Bagi mbok Karti, seorang penjaja makanan di pinggiran Jakarta Selatan asal Wonogiri, peringatan tujuh belasan kali ini terasa begitu sepi. Berbeda sekali dengan tahun-tahun sebelumnya. Pangkalnya Gunadi, anaknya semata wayang, sudah tidak ada.

Semasa Gunadi masih ada, menjelang hari kemerdekaan seperti saat ini paling tidak tiap sore dirumah kontrakannya yang kumuh ada keriangan Gunadi dan teman-temannya yang biasanya menyiapkan sesuatu untuk mengikuti lomba-lomba dilingkungannya. Dan kalau menjelang malam, ada yang ia siapkan makanannya, seringnya mie instant rebus. Gunadi dan kawan-kawannya paling suka mie instant buatan mbok Karti.

Namun sekarang Gunadi sudah pergi untuk selamanya. Kata polisi yang datang ke rumahnya sekitar seminggu lalu memberitahukan kabar buruk itu, Gunadi terlibat tawuran dengan sesama pelajar dari sekolah lain. Lambungnya kena tusukan belati, tembus ke limpa. Dalam perjalanan ke rumah sakit dia meninggal dunia.

Mbok Karti antara percaya dan tidak percaya. Percaya, kenyataannya sang anak memang sudah menjadi mayat. Tidak percaya, Gunadi bukan tipe anak yang suka kekerasan. Anak itu sangat penakut kalau berkelahi. Jangankan baku pukul dengan orang, membunuh tikus yang tertangkap saja sering dia tidak tega.

"Gun, Gun, simbok 'kan sudah bilang wanti-wanti, yen bubar sekolah langsung pulang ke rumah," isaknya di sisi jenazah Gunadi kala itu.

Ratapan mbok Karti bukan satu-satunya ratapan orang tua yang kehilangan buah hati tercinta akibat tawuran pelajar. Dan bisa jadi juga bukan yang terakhir. Sebab sampai saat ini, belum ada tanda-tanda keberingasan pelajar itu surut. Tidak jelas, berapa banyak lagi korban yang harus jatuh.

Rupanya memang ada yang salah dengan masyarakat kita. Entah sistem pendidikannya yang compang-camping. Entah budaya hukumnya yang carut-marut. Atau juga keteladanan para pemimpinnya yang berantakan.

Friday, August 3, 2007

wanita sempurna

Nasrudin bercakap-cakap dengan seorang teman. “Omong-omong, apa kamu tidak pernah mikir untuk nikah?” tanya sang teman.

“Ya, tentu,”jawab Nasrudin.
”Di masa mudaku, aku bertekad mencari wanita sempurna.

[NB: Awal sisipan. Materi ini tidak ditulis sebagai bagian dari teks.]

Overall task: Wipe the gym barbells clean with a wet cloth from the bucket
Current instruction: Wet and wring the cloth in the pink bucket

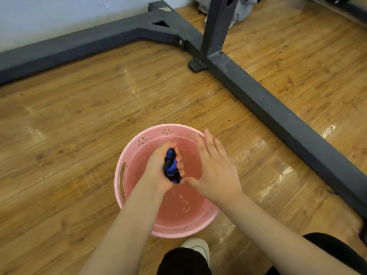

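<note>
A pink plastic bucket [127, 155] with water in it stands on the wooden floor right below me. Over the water my left hand [158, 169] grips a bunched blue and black cloth [171, 165], fingers curled tightly round it. My right hand [214, 169] hovers just beside it with fingers straight and spread, its thumb tip close to the lower end of the cloth. No barbell shows in this view.
A dark steel rack frame [268, 104] runs along the floor from upper left to lower right, with an upright post [216, 24] behind the bucket. A grey bag [243, 8] lies beyond the post. My white shoe [198, 247] is just under the bucket.
</note>
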The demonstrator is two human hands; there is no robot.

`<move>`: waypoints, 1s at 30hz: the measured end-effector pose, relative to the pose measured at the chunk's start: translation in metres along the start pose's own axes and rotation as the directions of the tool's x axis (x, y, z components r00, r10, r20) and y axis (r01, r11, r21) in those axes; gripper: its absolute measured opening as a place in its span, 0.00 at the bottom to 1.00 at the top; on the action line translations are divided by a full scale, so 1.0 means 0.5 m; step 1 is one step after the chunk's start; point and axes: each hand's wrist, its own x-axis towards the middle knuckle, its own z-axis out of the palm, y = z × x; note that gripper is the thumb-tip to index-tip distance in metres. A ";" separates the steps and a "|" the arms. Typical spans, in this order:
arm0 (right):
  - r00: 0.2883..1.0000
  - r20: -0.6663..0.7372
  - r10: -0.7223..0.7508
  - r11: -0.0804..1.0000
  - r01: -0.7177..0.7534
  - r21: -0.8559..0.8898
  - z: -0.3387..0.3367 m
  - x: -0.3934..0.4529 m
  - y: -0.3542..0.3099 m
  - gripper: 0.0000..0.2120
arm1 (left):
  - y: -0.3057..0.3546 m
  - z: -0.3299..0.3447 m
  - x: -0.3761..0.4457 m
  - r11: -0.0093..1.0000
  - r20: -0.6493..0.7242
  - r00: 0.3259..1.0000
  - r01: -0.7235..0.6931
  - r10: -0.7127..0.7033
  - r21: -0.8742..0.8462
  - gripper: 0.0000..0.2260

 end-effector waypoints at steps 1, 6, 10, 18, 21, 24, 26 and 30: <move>1.000 -0.001 0.000 1.000 0.000 -0.004 0.000 0.000 0.001 0.51 | 0.000 0.001 0.001 1.000 -0.025 1.000 -0.012 0.012 -0.001 0.17; 0.999 -0.041 -0.008 1.000 0.008 0.004 0.002 -0.004 -0.001 0.43 | 0.001 0.002 0.005 0.995 -0.164 0.982 -0.098 0.094 -0.021 0.18; 0.998 -0.060 -0.004 0.999 0.006 0.037 0.006 -0.005 -0.007 0.41 | 0.002 0.022 -0.003 0.987 -0.168 0.977 -0.145 0.132 -0.063 0.21; 0.990 -0.131 -0.060 0.994 0.072 0.083 0.010 -0.007 0.000 0.42 | -0.016 0.036 -0.002 0.987 -0.224 0.967 -0.141 0.122 -0.072 0.14; 0.991 -0.125 -0.047 0.997 0.054 0.053 0.011 -0.004 -0.001 0.44 | -0.017 0.037 -0.006 0.987 -0.254 0.963 -0.119 0.088 -0.111 0.12; 0.993 -0.116 -0.037 0.998 0.042 0.045 0.011 -0.003 -0.002 0.45 | -0.016 0.043 -0.015 0.979 -0.293 0.954 -0.119 0.067 -0.165 0.14; 0.993 -0.113 -0.032 0.999 0.036 0.040 0.011 -0.004 0.000 0.44 | -0.017 0.047 -0.023 0.974 -0.269 0.961 -0.124 0.069 -0.191 0.18; 0.994 -0.107 -0.027 0.998 0.032 0.046 0.010 -0.005 0.001 0.43 | -0.018 0.036 -0.012 0.978 -0.226 0.970 -0.129 0.090 -0.163 0.12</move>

Kuseberangi gurun, sampai di Damaskus, dan kukenal seorang wanita yang spiritualis dan cantik, tapi ia tidak tahu apa-apa tentang hal-hal di dunia ini. Kulanjutkan perjalananku, dan di Isfahan kutemukan seorang wanita yang menguasai pengetahuan dunia maupun spiritual, tapi tidak cantik. Kemudian kuputuskan untuk pergi ke Kairo, di mana aku makan malam di rumah seorang lajang cantik, religius, dan mengenal realitas material.”

“Lalu, kenapa kamu tidak menikah dengannya?”

“Nah, itu dia sobat! Sayangnya ia juga mendamba seorang pria yang sempurna.”